▸ DESCRIPTION OF THE TASK:
What you return should match the material below line for line, except that no image appears in it.

** GIVEN MATERIAL follows **

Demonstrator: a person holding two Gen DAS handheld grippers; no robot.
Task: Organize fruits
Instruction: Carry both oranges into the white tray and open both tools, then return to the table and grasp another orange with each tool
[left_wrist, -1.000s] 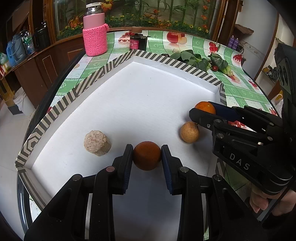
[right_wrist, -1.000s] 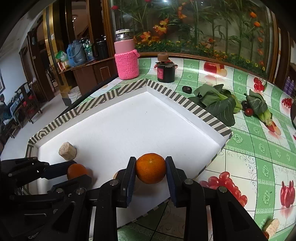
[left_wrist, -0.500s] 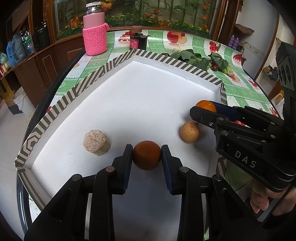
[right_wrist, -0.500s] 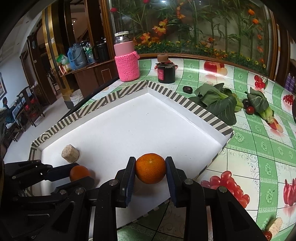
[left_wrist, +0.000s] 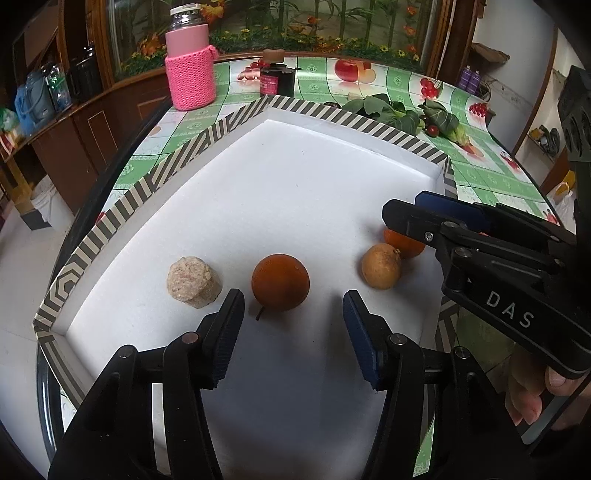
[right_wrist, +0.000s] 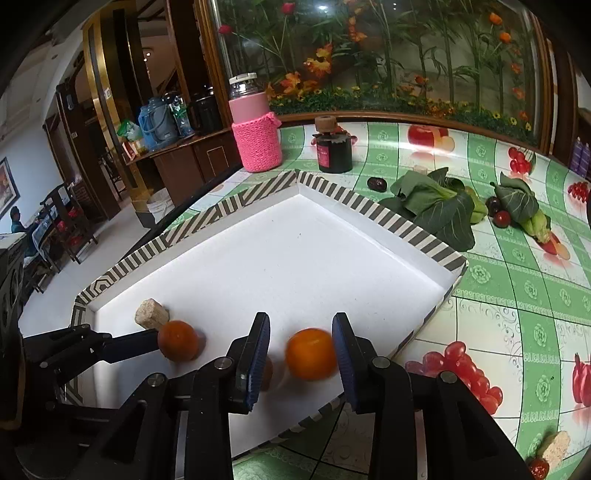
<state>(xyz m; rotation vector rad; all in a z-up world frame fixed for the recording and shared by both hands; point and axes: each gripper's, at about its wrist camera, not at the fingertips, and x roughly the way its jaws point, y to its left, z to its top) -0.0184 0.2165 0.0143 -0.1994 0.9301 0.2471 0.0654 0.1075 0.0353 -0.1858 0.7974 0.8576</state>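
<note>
Left wrist view, left gripper (left_wrist: 291, 310) just opened off brown fruit (left_wrist: 280, 281), right gripper (right_wrist: 300, 343) parting around orange (right_wrist: 311, 354), tray (left_wrist: 332, 125) floor beyond bare.

I see a dark orange-brown round fruit (left_wrist: 280, 282) with a short stem at its underside resting on the floor of the white tray (left_wrist: 295, 184), near its front edge and just right of a pale cork-like cylinder (left_wrist: 194, 282) lying tilted on its side. To its right sits a smaller tan, rough-skinned fruit (left_wrist: 381, 265), and touching that from behind is a bright orange (left_wrist: 404, 243), partly hidden from my left view. In my right view the orange (right_wrist: 311, 353) looks blurred, low in the tray's near corner, with the tan fruit (right_wrist: 266, 373) mostly hidden beside it.
</note>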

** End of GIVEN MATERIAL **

▸ WRITTEN SOLUTION:
Demonstrator: a person holding two Gen DAS handheld grippers; no robot.
Task: Organize fruits
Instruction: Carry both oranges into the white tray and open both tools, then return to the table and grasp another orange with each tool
[left_wrist, -1.000s] 
[right_wrist, -1.000s] 
[left_wrist, -0.500s] 
[right_wrist, -0.500s] 
[left_wrist, +0.000s] 
[right_wrist, +0.000s] 
<state>(xyz m; rotation vector rad; all in a z-up world frame fixed for the recording and shared by both hands; point and axes: each gripper's, at about its wrist camera, not at the fingertips, and x roughly the way its jaws point, y to its left, z to its top) -0.0184 0.2165 0.0143 -0.1994 0.9301 0.2471 0.0654 0.1075 0.0353 -0.1858 0.7974 0.8576</state>
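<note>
Left wrist view, left gripper (left_wrist: 291, 310) just opened off brown fruit (left_wrist: 280, 281), right gripper (right_wrist: 300, 343) parting around orange (right_wrist: 311, 354), tray (left_wrist: 332, 125) floor beyond bare.

I see a dark orange-brown round fruit (left_wrist: 280, 282) with a short stem at its underside resting on the floor of the white tray (left_wrist: 295, 184), near its front edge and just right of a pale cork-like cylinder (left_wrist: 194, 282) lying tilted on its side. To its right sits a smaller tan, rough-skinned fruit (left_wrist: 381, 265), and touching that from behind is a bright orange (left_wrist: 404, 243), partly hidden from my left view. In my right view the orange (right_wrist: 311, 353) looks blurred, low in the tray's near corner, with the tan fruit (right_wrist: 266, 373) mostly hidden beside it.
</note>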

The exercise has no further content.